Copy out all lines of the material below in which "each" occurs.

=== Begin Enclosure ===

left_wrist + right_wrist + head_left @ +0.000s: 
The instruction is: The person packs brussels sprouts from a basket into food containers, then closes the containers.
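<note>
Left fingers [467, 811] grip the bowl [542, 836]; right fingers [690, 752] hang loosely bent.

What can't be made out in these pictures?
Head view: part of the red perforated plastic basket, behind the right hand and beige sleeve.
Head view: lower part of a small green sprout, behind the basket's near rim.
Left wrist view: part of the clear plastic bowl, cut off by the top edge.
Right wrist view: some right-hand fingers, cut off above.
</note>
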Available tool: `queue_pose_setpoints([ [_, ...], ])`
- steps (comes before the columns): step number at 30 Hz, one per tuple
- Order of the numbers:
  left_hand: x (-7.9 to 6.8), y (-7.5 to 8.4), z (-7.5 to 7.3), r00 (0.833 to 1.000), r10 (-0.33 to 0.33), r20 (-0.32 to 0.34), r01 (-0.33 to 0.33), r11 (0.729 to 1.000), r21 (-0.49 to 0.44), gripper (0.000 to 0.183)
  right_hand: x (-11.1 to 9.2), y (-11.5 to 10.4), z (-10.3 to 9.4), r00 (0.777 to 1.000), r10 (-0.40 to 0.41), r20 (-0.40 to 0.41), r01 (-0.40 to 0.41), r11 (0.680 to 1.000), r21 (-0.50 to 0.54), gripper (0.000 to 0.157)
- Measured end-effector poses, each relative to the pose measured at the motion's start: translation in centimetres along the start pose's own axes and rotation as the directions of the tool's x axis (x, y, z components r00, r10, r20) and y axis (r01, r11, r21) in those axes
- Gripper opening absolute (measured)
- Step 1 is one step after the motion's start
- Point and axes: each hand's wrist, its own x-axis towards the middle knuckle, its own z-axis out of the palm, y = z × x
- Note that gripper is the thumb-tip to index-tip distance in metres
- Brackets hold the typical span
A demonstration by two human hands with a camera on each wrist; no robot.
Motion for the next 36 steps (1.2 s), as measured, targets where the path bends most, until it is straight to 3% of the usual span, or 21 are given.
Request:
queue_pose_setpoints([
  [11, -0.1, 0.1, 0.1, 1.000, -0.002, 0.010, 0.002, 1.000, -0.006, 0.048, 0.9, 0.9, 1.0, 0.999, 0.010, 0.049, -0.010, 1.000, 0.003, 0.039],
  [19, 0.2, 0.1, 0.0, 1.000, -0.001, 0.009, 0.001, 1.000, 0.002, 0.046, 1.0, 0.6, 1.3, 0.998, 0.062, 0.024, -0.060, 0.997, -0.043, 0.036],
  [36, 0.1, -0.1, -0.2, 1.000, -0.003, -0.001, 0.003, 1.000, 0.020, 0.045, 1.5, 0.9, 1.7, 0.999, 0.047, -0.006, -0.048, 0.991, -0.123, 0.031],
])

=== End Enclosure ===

Solution to this exercise>
- Measured end-effector poses, each relative to the pose measured at the motion's start: translation in centimetres along the start pose's own axes and rotation as the directions of the tool's x axis (x, y, z components r00, r10, r20) and y axis (r01, r11, r21) in those axes
- Point and axes: each hand's wrist, its own x-axis towards the middle knuckle, its own z-axis out of the palm, y = z × x
A demonstration by two human hands with a camera on each wrist; no robot.

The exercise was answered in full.